Task prompt ▸
Would you filter these records and copy every line that has the word "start"?

(Extracted records)
--------
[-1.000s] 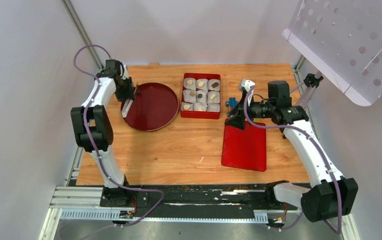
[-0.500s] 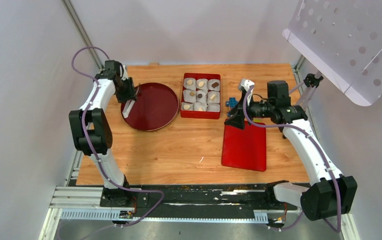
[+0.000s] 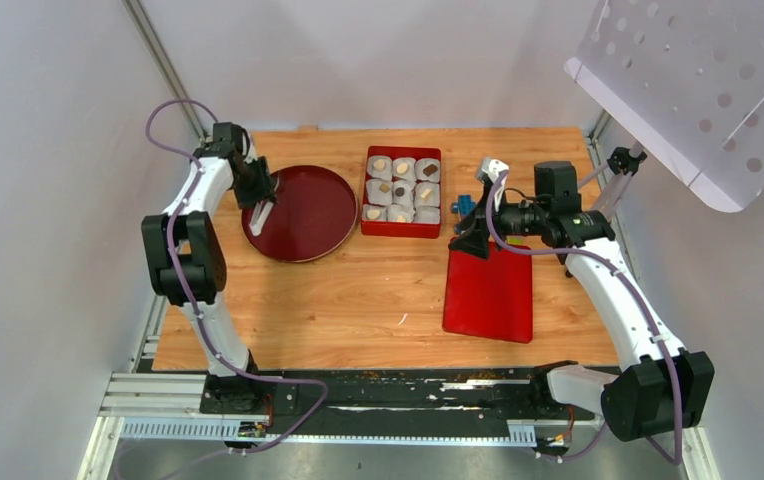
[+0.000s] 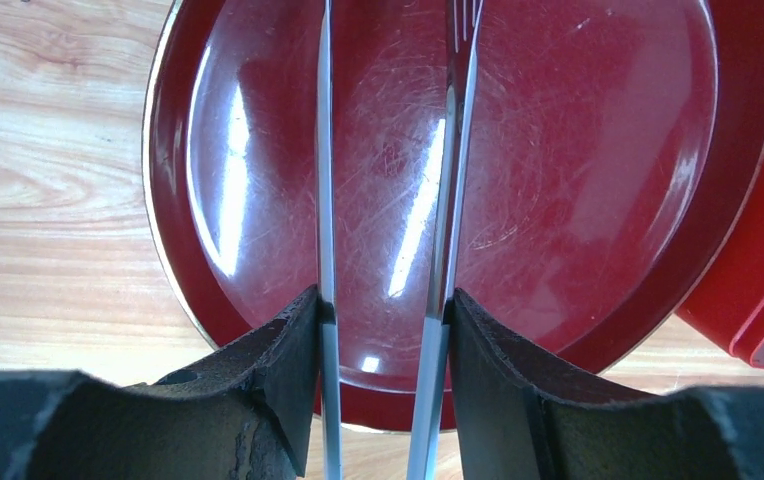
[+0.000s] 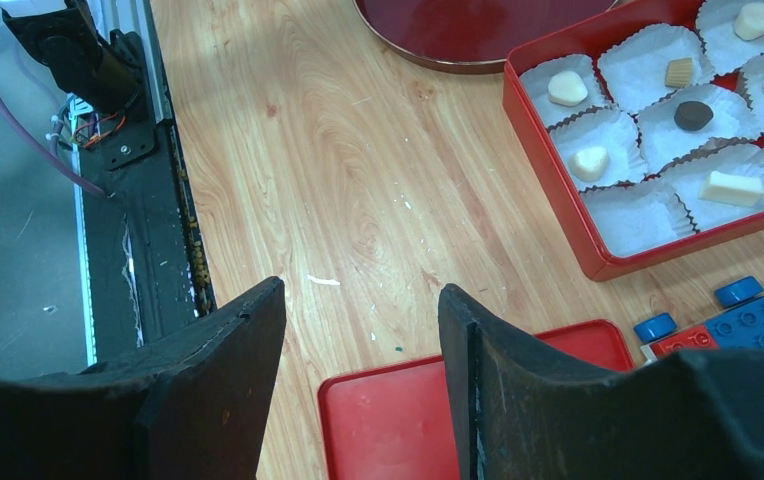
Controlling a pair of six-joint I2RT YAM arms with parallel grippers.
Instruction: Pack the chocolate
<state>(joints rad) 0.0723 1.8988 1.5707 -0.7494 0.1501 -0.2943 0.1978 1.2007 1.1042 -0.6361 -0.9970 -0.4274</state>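
Note:
The chocolate (image 3: 402,188) lies as small dark and pale lumps in white paper cups inside a red box (image 3: 368,205). The right wrist view shows a dark piece (image 5: 693,115) and pale pieces (image 5: 567,87) there. My left gripper (image 3: 256,193) (image 4: 386,300) is shut on metal tongs (image 4: 324,200), one blade against each finger. The blades stand apart over an empty dark red plate (image 3: 303,213) (image 4: 578,150). My right gripper (image 3: 473,240) (image 5: 361,290) is open and empty above the corner of a flat red lid (image 3: 490,295) (image 5: 408,420).
Blue toy blocks (image 3: 463,206) (image 5: 748,315) lie between the red box and the lid. A perforated white panel (image 3: 698,80) hangs at the upper right. The black rail (image 3: 378,385) runs along the table's near edge.
The tongs' blades have spread a little wider in my left gripper, which shifted slightly over the plate. The right arm has not moved.

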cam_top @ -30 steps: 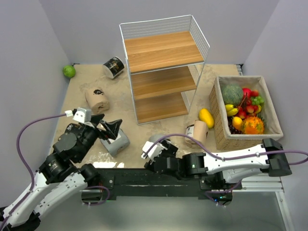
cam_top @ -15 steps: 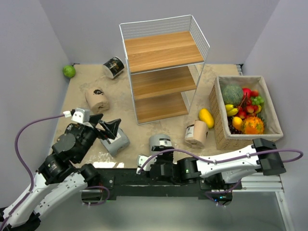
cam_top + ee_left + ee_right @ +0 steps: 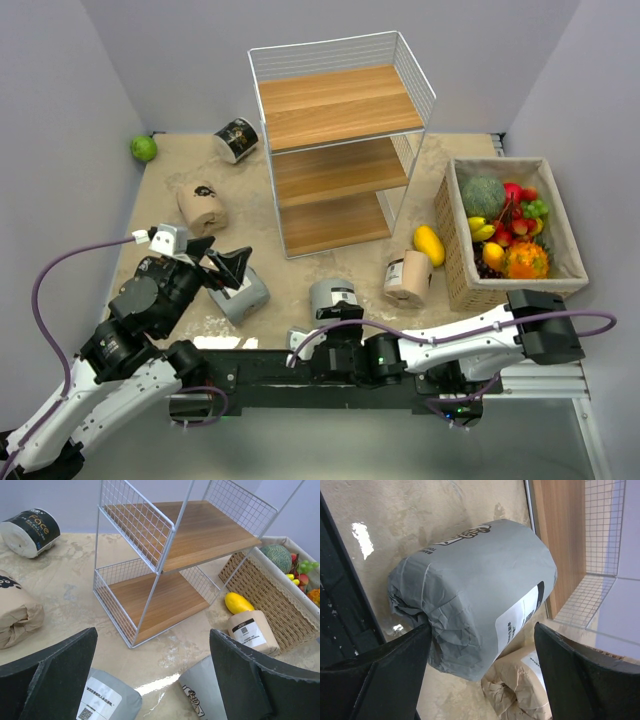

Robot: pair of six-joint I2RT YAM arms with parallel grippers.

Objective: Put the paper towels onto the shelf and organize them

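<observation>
The shelf (image 3: 340, 140) stands at the back with bare wooden boards. One black roll (image 3: 237, 139) lies to its left, and a beige roll (image 3: 202, 206) lies nearer. A grey roll (image 3: 240, 295) lies under my open, empty left gripper (image 3: 222, 266). Another grey roll (image 3: 333, 298) lies in front of the shelf, next to a second beige roll (image 3: 408, 276). My right gripper (image 3: 300, 340) is open at the near edge. In the right wrist view its jaws stand wide on either side of that grey roll (image 3: 475, 600) without touching it. A second black roll is out of view.
A woven basket (image 3: 456, 235) of fruit stands at the right, with a yellow mango (image 3: 429, 244) beside it. A green fruit (image 3: 143, 148) lies in the far left corner. Walls close in the table on three sides.
My right gripper has drawn back toward the near edge, uncovering the centre grey roll. The left arm has not moved.
</observation>
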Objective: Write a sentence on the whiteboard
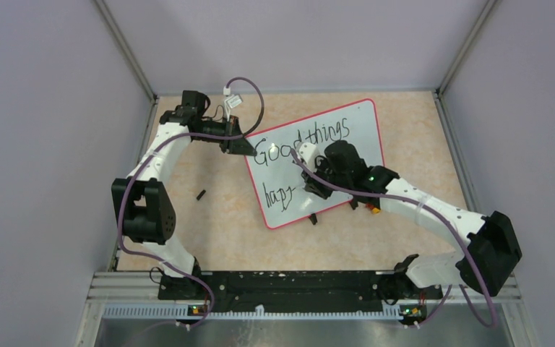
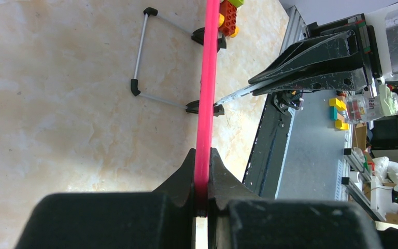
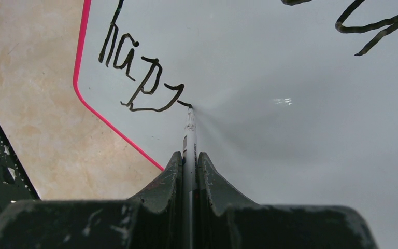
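The whiteboard [image 1: 358, 130], white with a thin red frame, lies tilted on the table. The sentence [image 1: 303, 143] reads "Good things" on top with "happ" [image 3: 134, 78] below it in black. My left gripper [image 1: 240, 146] is shut on the board's red frame [image 2: 205, 104] at its far left corner. My right gripper [image 1: 311, 182] is shut on a white marker [image 3: 189, 135]. The marker's tip touches the board at the end of the last stroke. The whiteboard's black feet [image 2: 203, 108] show in the left wrist view.
A small black marker cap [image 1: 201, 194] lies on the table left of the board. Coloured toy bricks [image 1: 373, 208] sit by the board's near edge under my right arm. Grey walls enclose the table on three sides.
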`<state>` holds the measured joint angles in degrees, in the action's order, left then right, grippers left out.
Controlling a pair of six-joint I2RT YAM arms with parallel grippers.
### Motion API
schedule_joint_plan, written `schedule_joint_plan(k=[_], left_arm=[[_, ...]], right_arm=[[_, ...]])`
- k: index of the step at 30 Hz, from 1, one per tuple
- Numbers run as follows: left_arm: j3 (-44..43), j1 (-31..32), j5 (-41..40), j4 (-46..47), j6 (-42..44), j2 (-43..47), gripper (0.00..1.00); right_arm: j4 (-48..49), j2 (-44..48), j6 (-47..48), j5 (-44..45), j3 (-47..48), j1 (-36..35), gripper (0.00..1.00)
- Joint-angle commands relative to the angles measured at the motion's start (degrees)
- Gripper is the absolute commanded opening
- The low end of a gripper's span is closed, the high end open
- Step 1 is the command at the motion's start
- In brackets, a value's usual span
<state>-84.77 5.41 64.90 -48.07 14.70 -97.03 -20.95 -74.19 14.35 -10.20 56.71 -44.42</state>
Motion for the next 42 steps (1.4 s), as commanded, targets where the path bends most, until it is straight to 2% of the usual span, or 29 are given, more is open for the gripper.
schedule_joint_plan(k=[1, 15, 27, 33, 42], left_arm=[[-2.15, 0.12, -6.5, 3.51, 2.35, 0.14, 0.0], [-2.2, 0.13, -6.47, 3.55, 2.44, 0.07, 0.0], [-2.12, 0.13, -6.52, 3.5, 2.53, 0.21, 0.0], [-1.98, 0.13, -6.37, 3.46, 2.53, 0.13, 0.0], [-1.63, 0.13, -6.59, 3.69, 2.53, 0.49, 0.0]], right_arm=[[0.97, 1.21, 0.07, 0.83, -0.29, 1.01, 0.0], [0.13, 0.21, -0.41, -2.2, -2.06, -0.87, 0.0], [2.14, -2.45, -1.25, -2.64, 1.71, -2.72, 0.0], [0.22, 0.77, -1.46, -6.27, 1.45, -2.7, 0.0], [-1.87, 6.25, -0.9, -5.18, -1.0, 0.61, 0.0]])
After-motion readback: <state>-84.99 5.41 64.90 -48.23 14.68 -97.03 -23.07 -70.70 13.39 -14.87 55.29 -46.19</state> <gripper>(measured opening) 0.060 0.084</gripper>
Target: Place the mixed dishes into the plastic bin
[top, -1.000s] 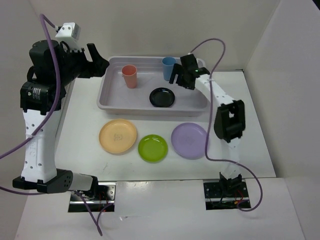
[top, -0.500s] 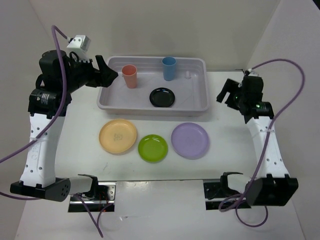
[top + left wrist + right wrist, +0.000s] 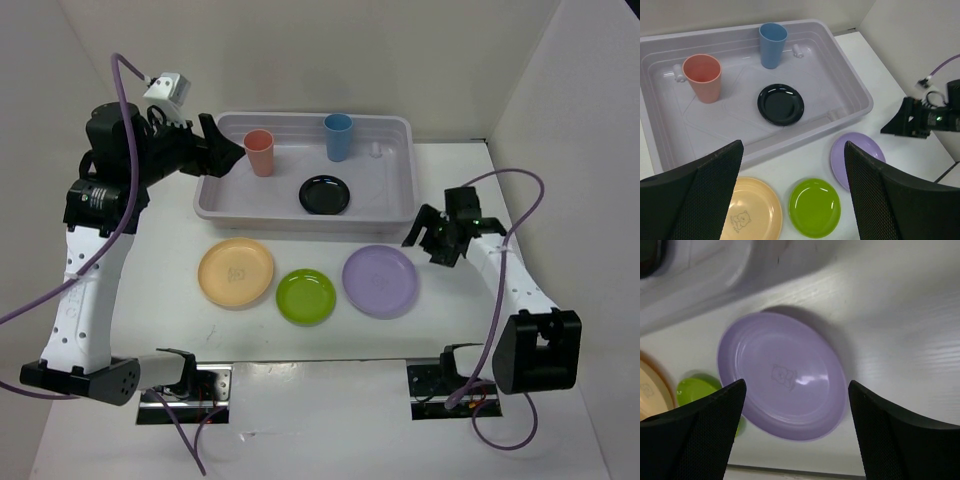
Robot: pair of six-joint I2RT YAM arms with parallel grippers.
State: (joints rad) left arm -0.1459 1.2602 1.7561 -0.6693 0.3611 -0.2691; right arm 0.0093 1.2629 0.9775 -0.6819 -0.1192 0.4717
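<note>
The grey-lavender plastic bin (image 3: 230, 205) holds the coral-red cup (image 3: 260, 153), the blue cup (image 3: 338, 136) and the small black plate (image 3: 325, 194). The pale orange plate (image 3: 236, 272), lime green plate (image 3: 306, 297) and lilac plate (image 3: 380, 281) lie on the table in front of it. My left gripper (image 3: 224, 152) is open and empty, high over the bin's left end. My right gripper (image 3: 428, 235) is open and empty, just right of the lilac plate (image 3: 782, 375), above the table. The left wrist view shows the bin (image 3: 855, 90) and the plates below it.
White walls enclose the table at the back and both sides. Purple cables loop from both arms. The arm bases stand at the near edge.
My right arm left the bin's blue cup, swung out right, then came down and in toward the lilac plate. My left gripper shifted slightly right over the bin's left end.
</note>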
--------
Answer area ▸
- Joint-angle commands relative to the angles measured at the motion's start (degrees)
- Step 1 is the command at the motion's start

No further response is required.